Large families North and South of the border

articles Living, Working, Retiring

Jenny McGill

At Home in Talpa de Allende, Jalisco

Historians disagree on who is responsible for starting the custom of honoring our fathers on a special day. Some claim it was Sonora Louise Smart Dodd who convinced the city leaders of Spokane, Washington to proclaim the third Sunday in June 1909 as Father’s Day. Others state that it had its origin in West Virginia. Yet some archaeologists will tell you they found evidence it was started over 4,000 years ago by a young boy in Babylon. Do we really care?

It seems that Father’s Day is celebrated all over the world, but not always the third Sunday in June as it is in our home-countries up north and here in Mexico. However, there is this special day to honor our fathers, grandfathers, godfathers, or almost any man who is a father or about to be one. We want to make them feel special, to feel our love and gratitude for helping to bring us into this world.

Don Gregorio is not the oldest man in Talpa de Allende, but he may be the biggest daddy of them all. He and Doña Matilda have sixteen children, all of them alive and living in the state of Jalisco. They count sixty grandchildren and thirty-five great-grandchildren in their clan.

A few years back, Don Gregorio told me he was going to Guadalajara for a few days to have a medical checkup.

“Where do you stay in Guadalajara?” I’m thinking I’m going to get a hot tip on a good, inexpensive hotel.

“I have over twenty houses over there. I can stay in whichever one I want.”

“Good grief! Do you own that many houses in Guadalajara?”

That’s when I learned about his big family.

I know about big families. I come from one. I am the baby of a family of fifteen, but I like to tell folks, “There were three litters and I am from the third litter.”

My father was old enough to be my grandfather when I was born, and I think I must have been as much a surprise to him as I was a disappointment to my mother. There were no hand-me-down baby clothes, toys, high chair or rocking horse for me. All those things were passed along to somebody else after my sister, next to me in age, had been born ten years before.

Family history records that my father was married to a beautiful woman named Lottie who gave him six children – four boys and twin girls. They lived on a big farm in the Deep South in the days before General Electric and Maytag came out with electric clothes washers and dryers.

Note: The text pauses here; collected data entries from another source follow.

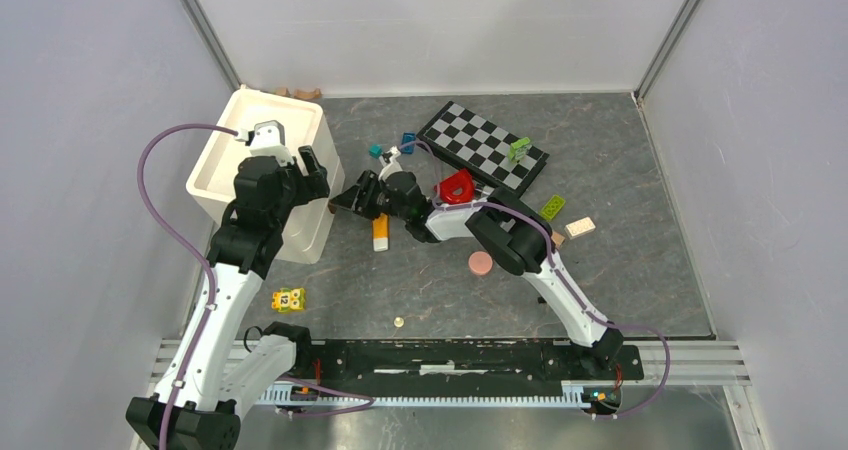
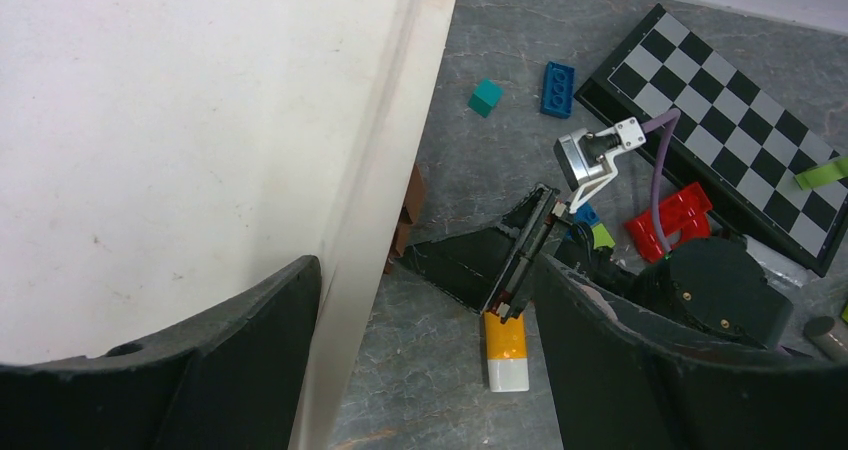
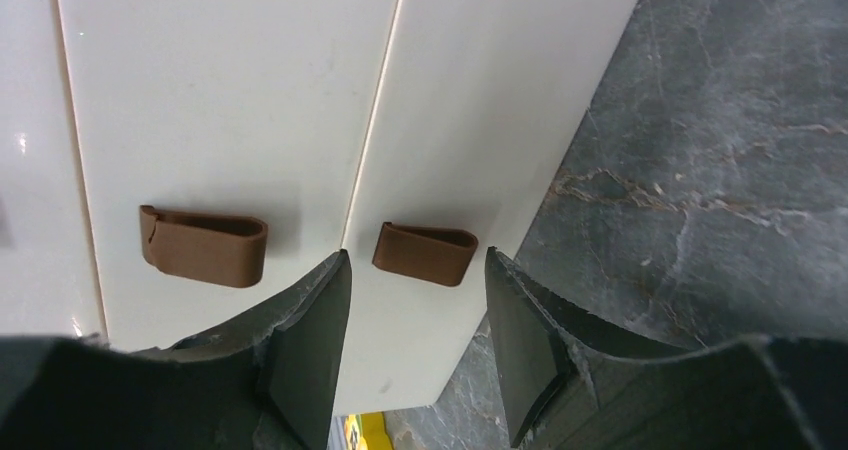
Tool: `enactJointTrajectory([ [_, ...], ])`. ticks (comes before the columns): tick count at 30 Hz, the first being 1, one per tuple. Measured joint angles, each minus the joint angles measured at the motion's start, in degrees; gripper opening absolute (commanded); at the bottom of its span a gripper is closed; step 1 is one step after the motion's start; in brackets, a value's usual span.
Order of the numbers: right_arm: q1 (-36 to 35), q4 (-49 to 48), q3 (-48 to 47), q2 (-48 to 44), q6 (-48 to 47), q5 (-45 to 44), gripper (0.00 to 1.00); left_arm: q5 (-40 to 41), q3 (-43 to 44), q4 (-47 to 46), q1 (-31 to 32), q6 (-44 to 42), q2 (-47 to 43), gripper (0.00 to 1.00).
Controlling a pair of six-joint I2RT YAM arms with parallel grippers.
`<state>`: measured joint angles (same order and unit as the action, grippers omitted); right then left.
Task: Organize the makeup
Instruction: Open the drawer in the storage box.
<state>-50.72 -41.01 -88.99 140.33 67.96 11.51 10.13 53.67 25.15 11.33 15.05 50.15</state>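
On the left stands the white box (image 1: 212, 142). The left pincer (image 1: 312, 173) hangs over its right edge with its fingers spread wide and nothing in them. Down on the table, just by the box's outer wall, lies a small brown piece (image 3: 425, 253); I cannot tell what it is. The right pincer (image 3: 418, 300) points at it with its fingers apart. The brown piece sits just in front of the gap and is not pinched. A little to the right, the orange tube with the white cap (image 1: 381, 232) lies flat on the grey table, under the right pincer and behind its fingertips. I think the pincer would need to pull back to get at it. The tube looks light, hard and smooth, and because it is round it could roll or slip. The best place to hold it looks like the middle of the orange part, across its narrow side. Further right, near the bend of the right arm, lies a round pink disc (image 1: 481, 263), well apart from both pincers. It looks flat and low, so I guess it must be taken gently by its edges.
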Motion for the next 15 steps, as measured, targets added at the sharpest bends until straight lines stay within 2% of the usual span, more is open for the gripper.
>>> enactJointTrajectory([
  [15,0.09,0.7,-4.68,4.11,2.78,0.46,0.49,-0.02,0.02,0.02,0.0,0.0,0.0,0.83],
])
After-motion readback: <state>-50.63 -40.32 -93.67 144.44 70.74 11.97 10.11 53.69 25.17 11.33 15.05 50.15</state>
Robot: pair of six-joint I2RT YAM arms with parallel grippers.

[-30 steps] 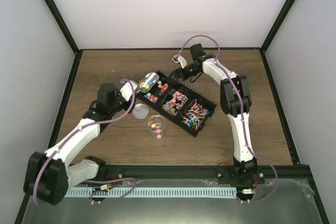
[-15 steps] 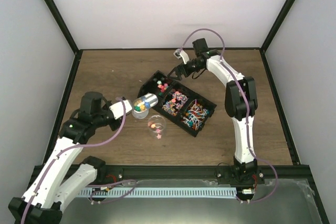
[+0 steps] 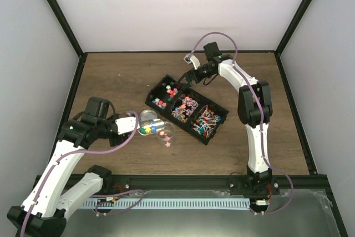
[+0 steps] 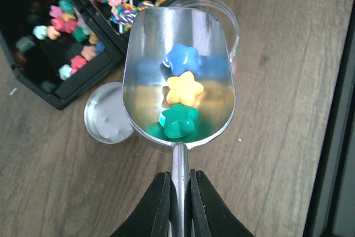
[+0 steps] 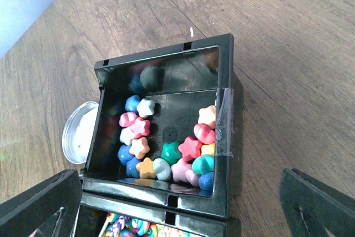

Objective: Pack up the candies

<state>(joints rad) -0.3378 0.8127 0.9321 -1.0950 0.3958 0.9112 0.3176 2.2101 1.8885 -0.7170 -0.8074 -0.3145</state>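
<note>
My left gripper (image 4: 178, 178) is shut on the handle of a metal scoop (image 4: 144, 81) holding three star candies: blue (image 4: 181, 58), yellow (image 4: 183, 88) and green (image 4: 178, 121). The scoop's front edge lies over the rim of the clear jar (image 4: 224, 15). In the top view the left gripper (image 3: 134, 124) holds the scoop (image 3: 148, 129) beside the jar (image 3: 166, 131). My right gripper (image 5: 183, 206) is open and empty above the star candies (image 5: 166, 148) in the black tray's end compartment. It also shows in the top view (image 3: 193, 74).
The black three-compartment tray (image 3: 148, 101) lies mid-table, with star candies (image 3: 165, 95), swirl lollipops (image 3: 186, 106) and wrapped pieces (image 3: 206, 120). The jar's metal lid (image 3: 146, 116) lies next to the tray and also shows in the left wrist view (image 4: 105, 120). One pink star (image 3: 167, 144) lies loose on the wood.
My left arm has drawn the scoop out of the tray's end compartment and carried it, loaded with candies, down to the jar. The right gripper has barely moved.
</note>
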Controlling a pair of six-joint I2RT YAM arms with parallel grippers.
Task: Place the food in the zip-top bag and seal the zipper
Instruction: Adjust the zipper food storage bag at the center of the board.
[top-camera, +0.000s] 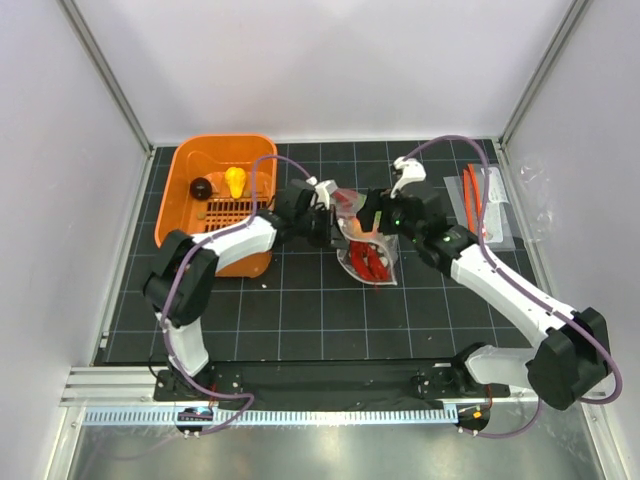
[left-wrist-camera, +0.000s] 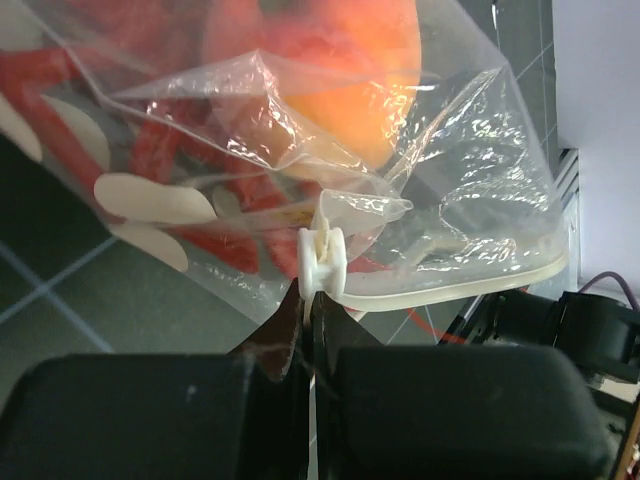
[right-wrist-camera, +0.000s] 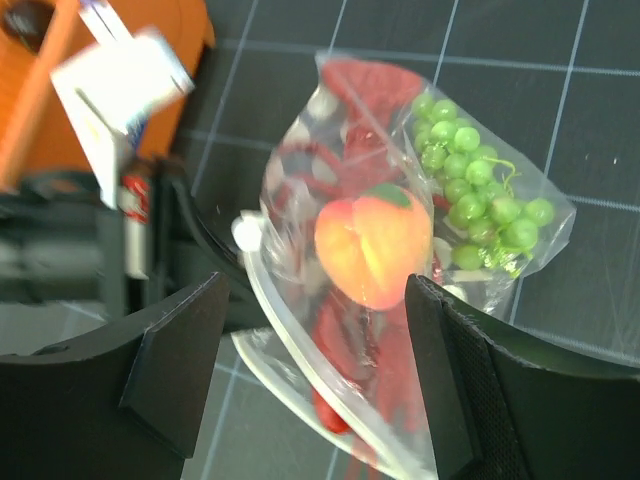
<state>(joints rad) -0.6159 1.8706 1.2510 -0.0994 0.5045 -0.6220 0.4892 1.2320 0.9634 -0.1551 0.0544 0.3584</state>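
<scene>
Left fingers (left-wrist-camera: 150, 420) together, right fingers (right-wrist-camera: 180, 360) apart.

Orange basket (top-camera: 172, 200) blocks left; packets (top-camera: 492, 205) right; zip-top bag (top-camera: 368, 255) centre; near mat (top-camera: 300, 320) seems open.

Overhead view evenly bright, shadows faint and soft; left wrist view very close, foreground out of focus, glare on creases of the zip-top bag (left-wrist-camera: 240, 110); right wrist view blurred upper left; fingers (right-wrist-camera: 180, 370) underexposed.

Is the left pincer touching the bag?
Touching. The left wrist view shows the shut left pincer pinching the bag at its mouth edge, just below the white slider.
</scene>
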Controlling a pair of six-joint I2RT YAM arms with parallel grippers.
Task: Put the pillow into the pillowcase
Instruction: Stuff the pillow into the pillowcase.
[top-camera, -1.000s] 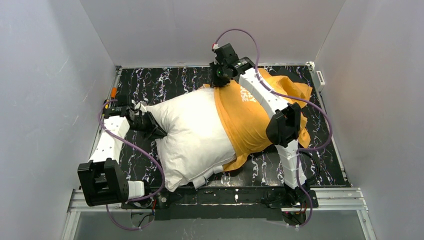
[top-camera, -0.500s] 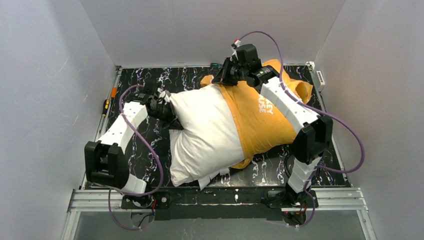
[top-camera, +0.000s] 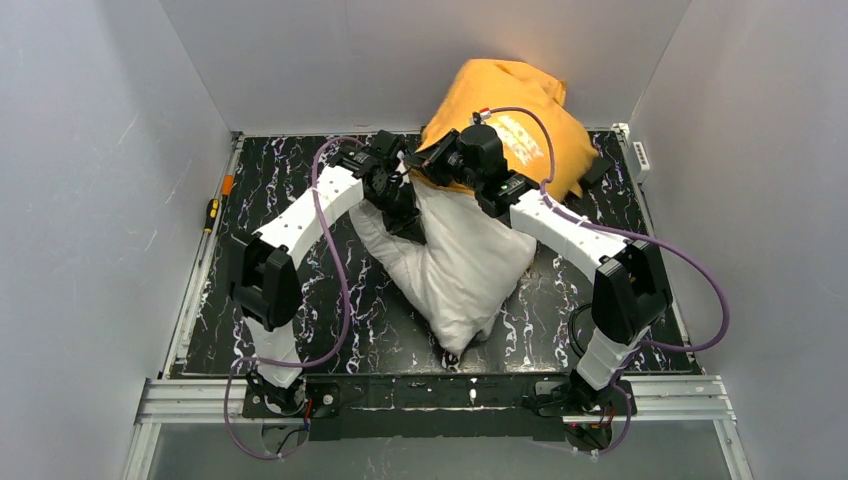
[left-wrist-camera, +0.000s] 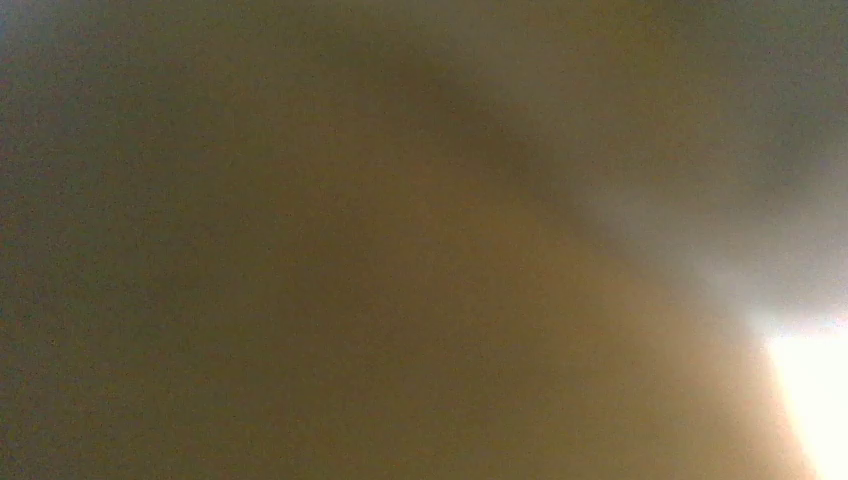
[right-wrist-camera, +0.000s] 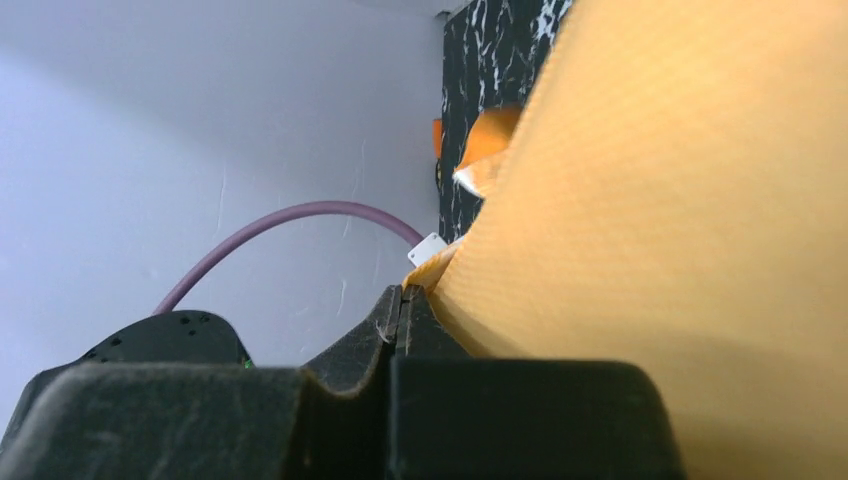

One day Lottie and her household helper were doing the family laundry. Tin tubs, filled with fresh water from the deep well in the back yard, were used for the washing and rinsing. They boiled the white clothes in a big black iron pot set on a rack over an open fire of wood. They used a long wooden paddle to stir the boiling clothes. Lottie reached to the woodpile for another stick to add to the fire. As she tossed it on, the flames jumped out and caught her long dress on fire. She ran for my father, who was working in the nearby peach orchard. He threw her to the ground and tried to put out the fire with his bare hands. Lottie died and he still had flame-scarred hands when he went to his own grave.

Dad and Lottie’s baby boy was less than a year old, so he went to live with Lottie’s mother and the older children remained on the farm with their farther.

My mother and her husband were sharecroppers working my daddy’s land. Back then, it was customary for a woman to remain close to her bed for forty days after giving birth to child. My mother was still in quarantine when her husband fell sick with typhoid fever and died. My mother remained on the farm. She had three daughters and two sons, one of them a baby in her arms.

My older half-brothers and sisters tell the story that one day our father dressed in his best suit and black hat. He hitched up his horses to the wagon and drove down to the sharecropper’s house. With hat in hand, he knocked on the front door of the little house. My mother came to the door in her long dark dress and apron. My father said to her, “Mrs. Clark, I need a woman in my house to help me care for my children. I think you need a man to help you care for yours. Why don’t you come with me to the Justice of Peace office, we’ll get married and you come live in the big house with me?”

She accepted his offer and moved her brood into his house. Dad’s baby son continued to live with his grandmother, but the other ten live under the same roof. Generally speaking, it was one big happy family, but there were some issues they had to deal with. One of the twin girls was named Ethel Elene and one of my mother’s girls was named likewise. Both were called Ethel, so somebody had to give. Wanna guess who? Southern women were born to serve.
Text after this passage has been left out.